Nothing is needed except the lines below that run from the one with "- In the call" through the one with "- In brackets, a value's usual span", repeated exactly.

(Data items)
===============

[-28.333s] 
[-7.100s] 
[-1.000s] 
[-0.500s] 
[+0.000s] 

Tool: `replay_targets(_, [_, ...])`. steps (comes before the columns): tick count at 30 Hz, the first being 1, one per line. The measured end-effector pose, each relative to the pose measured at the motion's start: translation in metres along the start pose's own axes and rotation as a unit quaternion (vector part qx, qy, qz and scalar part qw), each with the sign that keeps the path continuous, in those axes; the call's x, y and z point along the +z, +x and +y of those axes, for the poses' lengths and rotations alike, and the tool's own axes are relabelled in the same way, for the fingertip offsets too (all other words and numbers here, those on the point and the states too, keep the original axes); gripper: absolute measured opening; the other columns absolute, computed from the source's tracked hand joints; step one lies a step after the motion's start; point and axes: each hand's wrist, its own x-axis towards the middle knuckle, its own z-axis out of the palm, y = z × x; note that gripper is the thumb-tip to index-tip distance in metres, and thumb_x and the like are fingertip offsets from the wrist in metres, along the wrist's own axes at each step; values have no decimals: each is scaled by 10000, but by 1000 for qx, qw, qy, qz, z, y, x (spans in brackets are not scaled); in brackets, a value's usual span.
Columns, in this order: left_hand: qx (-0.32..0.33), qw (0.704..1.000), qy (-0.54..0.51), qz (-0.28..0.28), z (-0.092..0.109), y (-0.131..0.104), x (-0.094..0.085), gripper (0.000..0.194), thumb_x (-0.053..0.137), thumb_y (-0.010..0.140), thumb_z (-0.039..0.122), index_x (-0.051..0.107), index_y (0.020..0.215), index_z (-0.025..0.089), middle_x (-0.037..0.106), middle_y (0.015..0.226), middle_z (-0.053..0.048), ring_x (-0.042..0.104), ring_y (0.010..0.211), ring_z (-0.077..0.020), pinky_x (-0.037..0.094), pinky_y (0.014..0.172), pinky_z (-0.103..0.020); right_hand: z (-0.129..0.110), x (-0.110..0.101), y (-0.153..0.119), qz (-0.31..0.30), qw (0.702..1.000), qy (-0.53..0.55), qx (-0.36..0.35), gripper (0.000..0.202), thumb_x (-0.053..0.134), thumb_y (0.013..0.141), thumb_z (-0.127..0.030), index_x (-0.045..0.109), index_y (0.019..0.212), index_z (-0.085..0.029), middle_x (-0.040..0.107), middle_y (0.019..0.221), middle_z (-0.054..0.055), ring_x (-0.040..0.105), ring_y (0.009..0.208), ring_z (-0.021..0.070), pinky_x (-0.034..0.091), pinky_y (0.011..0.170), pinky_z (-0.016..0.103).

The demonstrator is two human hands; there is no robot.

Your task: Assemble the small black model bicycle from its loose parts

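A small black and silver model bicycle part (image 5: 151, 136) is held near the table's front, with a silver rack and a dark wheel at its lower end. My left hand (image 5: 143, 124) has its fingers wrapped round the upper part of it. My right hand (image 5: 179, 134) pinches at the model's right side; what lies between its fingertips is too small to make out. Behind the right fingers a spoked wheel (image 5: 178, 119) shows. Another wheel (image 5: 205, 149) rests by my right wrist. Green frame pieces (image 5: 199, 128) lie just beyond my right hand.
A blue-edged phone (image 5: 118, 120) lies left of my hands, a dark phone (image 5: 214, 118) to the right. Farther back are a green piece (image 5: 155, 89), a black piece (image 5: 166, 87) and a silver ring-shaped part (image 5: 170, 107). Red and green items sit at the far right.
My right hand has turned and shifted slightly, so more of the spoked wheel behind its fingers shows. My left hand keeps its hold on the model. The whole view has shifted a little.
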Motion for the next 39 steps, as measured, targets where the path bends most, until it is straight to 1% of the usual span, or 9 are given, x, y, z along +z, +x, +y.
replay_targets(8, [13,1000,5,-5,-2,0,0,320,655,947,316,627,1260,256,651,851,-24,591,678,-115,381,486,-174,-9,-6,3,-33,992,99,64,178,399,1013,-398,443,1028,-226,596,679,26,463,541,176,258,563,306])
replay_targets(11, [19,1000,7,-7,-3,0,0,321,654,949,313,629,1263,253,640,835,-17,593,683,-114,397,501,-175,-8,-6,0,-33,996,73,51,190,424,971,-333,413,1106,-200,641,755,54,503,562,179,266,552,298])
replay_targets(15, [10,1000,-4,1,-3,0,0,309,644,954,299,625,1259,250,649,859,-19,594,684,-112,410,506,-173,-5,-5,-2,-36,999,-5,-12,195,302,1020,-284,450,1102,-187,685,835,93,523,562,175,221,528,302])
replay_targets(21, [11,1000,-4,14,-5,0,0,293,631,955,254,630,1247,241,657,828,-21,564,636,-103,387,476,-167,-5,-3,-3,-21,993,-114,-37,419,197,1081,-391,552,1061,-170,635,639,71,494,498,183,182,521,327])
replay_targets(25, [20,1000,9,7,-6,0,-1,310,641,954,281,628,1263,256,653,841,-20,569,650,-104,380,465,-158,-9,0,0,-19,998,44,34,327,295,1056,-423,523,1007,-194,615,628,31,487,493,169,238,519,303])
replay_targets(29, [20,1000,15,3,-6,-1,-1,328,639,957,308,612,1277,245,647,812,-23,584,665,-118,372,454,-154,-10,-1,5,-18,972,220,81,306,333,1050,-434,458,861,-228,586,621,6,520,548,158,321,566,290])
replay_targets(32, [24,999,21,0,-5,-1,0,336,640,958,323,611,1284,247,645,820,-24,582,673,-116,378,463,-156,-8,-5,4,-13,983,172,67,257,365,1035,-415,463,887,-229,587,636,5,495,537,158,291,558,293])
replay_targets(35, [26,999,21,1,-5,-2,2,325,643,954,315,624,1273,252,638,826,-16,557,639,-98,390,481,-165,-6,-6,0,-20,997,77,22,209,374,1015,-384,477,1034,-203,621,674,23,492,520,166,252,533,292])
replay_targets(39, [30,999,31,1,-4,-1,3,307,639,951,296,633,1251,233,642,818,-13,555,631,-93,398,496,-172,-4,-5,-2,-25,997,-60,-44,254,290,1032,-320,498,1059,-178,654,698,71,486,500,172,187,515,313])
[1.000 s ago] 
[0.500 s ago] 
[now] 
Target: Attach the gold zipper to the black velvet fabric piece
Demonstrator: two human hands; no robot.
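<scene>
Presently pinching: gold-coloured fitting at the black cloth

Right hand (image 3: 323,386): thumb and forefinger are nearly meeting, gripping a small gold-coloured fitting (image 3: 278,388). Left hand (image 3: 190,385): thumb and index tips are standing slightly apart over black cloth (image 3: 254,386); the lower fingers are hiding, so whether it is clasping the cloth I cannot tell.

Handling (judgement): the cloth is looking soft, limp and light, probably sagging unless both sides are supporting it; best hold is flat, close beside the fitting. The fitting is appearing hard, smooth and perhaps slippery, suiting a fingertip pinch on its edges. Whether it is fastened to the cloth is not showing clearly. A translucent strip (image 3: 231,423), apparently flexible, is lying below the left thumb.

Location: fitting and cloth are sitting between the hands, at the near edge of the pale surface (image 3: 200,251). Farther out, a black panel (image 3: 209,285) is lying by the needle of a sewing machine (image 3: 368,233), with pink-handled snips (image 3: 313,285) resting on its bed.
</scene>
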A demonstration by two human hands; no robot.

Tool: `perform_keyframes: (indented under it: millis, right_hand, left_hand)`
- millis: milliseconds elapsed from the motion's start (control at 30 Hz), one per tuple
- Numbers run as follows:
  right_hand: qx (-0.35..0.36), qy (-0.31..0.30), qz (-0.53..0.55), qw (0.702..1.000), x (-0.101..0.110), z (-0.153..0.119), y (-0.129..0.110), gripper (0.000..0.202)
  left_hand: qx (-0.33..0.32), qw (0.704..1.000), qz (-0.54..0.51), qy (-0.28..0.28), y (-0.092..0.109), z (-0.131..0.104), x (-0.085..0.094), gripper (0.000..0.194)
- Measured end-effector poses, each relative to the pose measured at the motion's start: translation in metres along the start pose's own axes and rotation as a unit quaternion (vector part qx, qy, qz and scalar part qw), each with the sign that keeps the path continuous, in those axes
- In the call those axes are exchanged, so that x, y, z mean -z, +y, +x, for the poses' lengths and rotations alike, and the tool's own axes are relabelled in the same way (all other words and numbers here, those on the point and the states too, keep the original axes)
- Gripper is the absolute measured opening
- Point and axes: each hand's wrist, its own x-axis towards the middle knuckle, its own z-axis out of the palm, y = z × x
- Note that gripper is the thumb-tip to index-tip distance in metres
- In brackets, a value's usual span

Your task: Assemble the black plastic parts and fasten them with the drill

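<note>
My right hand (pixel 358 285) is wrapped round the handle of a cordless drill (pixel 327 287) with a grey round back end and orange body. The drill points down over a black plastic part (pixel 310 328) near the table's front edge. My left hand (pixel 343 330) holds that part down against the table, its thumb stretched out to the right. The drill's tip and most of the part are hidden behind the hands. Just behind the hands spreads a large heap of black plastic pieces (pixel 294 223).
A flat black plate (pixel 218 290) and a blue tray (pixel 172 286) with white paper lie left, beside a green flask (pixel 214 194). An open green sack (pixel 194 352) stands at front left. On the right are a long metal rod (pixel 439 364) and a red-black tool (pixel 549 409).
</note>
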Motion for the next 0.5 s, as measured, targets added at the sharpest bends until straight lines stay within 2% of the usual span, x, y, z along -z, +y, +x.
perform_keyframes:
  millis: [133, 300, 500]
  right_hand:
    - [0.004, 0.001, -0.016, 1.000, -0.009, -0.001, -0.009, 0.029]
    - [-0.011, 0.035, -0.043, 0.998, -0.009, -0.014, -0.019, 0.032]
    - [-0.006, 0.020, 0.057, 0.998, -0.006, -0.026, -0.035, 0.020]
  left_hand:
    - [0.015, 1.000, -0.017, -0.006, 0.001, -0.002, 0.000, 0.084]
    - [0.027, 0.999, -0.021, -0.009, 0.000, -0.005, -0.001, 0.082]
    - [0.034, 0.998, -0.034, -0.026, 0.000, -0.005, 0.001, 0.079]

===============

### Response for this exercise
- In the call those axes are exchanged, so that x, y, z mean -z, +y, +x, for the poses' lengths and rotations alike, and the tool's own axes are relabelled in the same way (all other words and numbers here, those on the point and the states too, keep the original axes)
- Gripper is the absolute measured opening
- Point and axes: each hand's wrist, its own x-axis towards the middle knuckle, its own z-axis out of the palm, y = z × x
- Note that gripper is the thumb-tip to index-tip distance in metres
- In brackets, a value's usual span

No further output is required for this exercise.